So I saw the following riddle:

"Alice a Bob play a game using two coins. They flip both coins. If the results of the flips are HT, Alice wins, and if the results of the flip are TH, then Bob wins, but if the results are TT or HH they flip again. They do this until one of them wins. What is the chance that Bob wins?"


The answer is $\frac{1}{2}$

Can someone provide some mathematical evidence as to why this is the case?

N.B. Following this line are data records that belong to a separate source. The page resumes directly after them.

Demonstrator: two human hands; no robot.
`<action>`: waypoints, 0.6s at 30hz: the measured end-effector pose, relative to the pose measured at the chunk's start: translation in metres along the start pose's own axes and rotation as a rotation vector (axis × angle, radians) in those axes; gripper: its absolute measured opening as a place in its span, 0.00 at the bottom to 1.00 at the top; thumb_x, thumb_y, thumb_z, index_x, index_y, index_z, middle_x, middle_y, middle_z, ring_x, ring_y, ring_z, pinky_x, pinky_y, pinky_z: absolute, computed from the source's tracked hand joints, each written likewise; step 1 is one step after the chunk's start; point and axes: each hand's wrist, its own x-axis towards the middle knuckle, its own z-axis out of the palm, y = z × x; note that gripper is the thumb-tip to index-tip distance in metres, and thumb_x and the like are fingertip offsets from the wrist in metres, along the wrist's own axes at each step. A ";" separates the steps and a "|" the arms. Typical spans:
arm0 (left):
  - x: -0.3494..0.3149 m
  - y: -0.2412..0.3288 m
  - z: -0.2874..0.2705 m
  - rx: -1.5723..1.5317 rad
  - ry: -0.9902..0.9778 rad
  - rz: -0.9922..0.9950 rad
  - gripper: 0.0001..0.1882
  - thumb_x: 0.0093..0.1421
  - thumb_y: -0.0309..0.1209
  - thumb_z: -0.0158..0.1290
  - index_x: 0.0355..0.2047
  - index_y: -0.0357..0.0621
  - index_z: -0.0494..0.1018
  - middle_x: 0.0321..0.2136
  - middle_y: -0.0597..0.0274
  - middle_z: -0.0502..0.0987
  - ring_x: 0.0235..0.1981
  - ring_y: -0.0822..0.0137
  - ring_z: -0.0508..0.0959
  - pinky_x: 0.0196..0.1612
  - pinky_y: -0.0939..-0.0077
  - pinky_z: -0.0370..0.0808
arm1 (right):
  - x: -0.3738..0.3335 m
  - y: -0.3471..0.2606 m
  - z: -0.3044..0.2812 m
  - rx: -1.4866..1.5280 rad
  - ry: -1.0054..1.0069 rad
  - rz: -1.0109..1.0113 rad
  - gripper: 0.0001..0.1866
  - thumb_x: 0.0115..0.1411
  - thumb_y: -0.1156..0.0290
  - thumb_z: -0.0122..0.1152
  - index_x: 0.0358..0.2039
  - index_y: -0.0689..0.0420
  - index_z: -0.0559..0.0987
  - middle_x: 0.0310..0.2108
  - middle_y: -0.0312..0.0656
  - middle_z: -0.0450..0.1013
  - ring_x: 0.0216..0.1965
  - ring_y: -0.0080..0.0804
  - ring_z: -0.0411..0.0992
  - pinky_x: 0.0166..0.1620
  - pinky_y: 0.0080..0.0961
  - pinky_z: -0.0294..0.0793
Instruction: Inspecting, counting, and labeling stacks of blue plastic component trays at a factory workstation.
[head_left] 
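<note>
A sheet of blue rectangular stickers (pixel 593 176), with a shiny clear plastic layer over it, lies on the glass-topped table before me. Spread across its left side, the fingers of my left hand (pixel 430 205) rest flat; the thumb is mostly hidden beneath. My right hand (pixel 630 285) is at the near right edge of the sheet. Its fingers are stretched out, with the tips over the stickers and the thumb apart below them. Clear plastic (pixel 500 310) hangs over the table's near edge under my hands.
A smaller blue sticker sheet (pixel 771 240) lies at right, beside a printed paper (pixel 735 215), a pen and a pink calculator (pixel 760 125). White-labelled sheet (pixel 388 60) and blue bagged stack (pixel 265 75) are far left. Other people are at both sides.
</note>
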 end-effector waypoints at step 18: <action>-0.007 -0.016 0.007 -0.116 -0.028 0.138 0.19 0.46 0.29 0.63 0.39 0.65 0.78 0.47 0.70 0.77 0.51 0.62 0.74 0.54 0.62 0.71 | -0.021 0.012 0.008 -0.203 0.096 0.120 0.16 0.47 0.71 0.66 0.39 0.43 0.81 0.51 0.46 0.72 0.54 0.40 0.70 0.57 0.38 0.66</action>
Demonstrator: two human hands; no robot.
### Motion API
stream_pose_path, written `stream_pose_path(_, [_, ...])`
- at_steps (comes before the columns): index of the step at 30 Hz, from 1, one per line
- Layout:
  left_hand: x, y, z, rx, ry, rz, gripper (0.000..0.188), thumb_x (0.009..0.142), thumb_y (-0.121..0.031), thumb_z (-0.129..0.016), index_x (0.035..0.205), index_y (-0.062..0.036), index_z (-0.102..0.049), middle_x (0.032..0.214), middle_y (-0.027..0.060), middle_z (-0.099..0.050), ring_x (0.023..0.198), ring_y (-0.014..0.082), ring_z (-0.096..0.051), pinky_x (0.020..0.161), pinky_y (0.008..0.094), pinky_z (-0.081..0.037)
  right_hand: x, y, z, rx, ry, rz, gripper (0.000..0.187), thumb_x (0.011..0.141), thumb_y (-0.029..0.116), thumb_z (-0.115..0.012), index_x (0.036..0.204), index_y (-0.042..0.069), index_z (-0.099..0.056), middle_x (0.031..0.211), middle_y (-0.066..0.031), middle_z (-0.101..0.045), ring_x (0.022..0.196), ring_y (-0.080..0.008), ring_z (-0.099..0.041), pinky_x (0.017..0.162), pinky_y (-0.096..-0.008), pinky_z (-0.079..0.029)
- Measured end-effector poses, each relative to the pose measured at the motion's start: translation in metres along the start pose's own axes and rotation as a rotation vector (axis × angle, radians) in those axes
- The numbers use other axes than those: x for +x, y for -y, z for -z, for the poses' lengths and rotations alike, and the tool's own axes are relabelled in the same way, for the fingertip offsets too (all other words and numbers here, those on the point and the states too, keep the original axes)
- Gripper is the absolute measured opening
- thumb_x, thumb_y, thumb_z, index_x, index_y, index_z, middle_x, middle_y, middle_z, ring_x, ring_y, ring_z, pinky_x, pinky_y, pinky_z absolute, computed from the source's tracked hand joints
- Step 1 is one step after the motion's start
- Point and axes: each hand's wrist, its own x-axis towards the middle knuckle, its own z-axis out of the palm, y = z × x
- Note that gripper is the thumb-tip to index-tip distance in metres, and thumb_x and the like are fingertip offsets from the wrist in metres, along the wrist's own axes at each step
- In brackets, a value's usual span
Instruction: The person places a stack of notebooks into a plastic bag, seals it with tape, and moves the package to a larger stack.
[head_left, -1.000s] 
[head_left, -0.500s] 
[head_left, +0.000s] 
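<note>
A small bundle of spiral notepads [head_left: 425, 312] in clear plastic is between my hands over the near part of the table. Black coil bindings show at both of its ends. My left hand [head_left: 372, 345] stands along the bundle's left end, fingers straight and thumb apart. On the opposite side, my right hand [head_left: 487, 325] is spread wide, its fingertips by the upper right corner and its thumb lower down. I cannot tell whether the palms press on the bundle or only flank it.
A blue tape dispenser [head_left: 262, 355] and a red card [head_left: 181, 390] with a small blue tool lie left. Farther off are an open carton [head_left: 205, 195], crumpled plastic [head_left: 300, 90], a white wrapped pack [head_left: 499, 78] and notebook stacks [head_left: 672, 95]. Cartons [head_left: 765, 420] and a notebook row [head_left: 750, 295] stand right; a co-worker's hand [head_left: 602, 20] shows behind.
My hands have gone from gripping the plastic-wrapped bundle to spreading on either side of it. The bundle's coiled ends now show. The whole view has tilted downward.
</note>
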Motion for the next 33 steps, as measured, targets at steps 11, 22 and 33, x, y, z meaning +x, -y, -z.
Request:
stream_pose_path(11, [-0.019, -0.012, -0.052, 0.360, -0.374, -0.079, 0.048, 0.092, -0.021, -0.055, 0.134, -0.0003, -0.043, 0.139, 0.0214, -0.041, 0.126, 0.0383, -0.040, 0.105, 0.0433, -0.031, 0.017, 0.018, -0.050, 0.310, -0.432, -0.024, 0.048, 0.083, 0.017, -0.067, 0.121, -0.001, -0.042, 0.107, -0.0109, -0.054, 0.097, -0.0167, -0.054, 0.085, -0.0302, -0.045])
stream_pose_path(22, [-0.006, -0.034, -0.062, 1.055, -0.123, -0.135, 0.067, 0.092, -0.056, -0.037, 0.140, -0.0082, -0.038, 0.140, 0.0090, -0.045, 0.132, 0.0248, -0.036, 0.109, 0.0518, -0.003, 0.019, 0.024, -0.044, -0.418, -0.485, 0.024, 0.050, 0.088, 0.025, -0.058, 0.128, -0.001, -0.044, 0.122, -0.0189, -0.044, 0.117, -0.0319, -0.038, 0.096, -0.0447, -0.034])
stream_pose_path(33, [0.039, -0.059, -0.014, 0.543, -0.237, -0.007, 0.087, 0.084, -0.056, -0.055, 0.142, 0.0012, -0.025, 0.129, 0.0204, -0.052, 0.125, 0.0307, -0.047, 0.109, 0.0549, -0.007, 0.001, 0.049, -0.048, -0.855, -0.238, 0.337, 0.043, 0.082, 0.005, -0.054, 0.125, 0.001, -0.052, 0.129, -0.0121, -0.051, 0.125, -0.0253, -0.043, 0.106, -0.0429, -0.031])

I must be looking at it wrong, surely looking at a single game (flip two coins) the results are he wins, she wins or neither win? So how can him winning be a $\frac{1}{2}$?

  • 1
    $\begingroup$ Full stops (.) and commas (,) are free, why don't use them? $\endgroup$ Commented Nov 21, 2016 at 18:57
  • 1
    $\begingroup$ The result set is = {she wins, he wins} since if neither wins, they nullify the round and move on. $\endgroup$
    – Paichu
    Commented Nov 21, 2016 at 18:57
  • $\begingroup$ if you believe that HT and TH are equally likely then it can be seen by symmetry that neither of the HT or TH target is preferable to the other, so by symmetry it has to be a 1/2 chance of winning $\endgroup$
    – Cato
    Commented Nov 22, 2016 at 9:59

1 Answer 1


Let $B$ be the event that Bob wins. Assuming that the coins are fair, conditioning on the first flips yields $$ \mathbb{P}(B)=\frac{1}{4}\mathbb{P}(B\mid HT)+\frac{1}{4}\mathbb{P}(B\mid TH)+\frac{1}{2}\mathbb{P}(B\mid HH,TT)=\frac{1}{4}+\frac{1}{2}\mathbb{P}(B\mid HH,TT)$$

But $\mathbb{P}(B\mid HH,TT)=\mathbb{P}(B)$ since if the flips are $HH$ or $TT$ then the game starts over. Hence $$ \frac{1}{2}\mathbb{P}(B)=\frac{1}{4} $$ or $\mathbb{P}(B)=\frac{1}{2}$.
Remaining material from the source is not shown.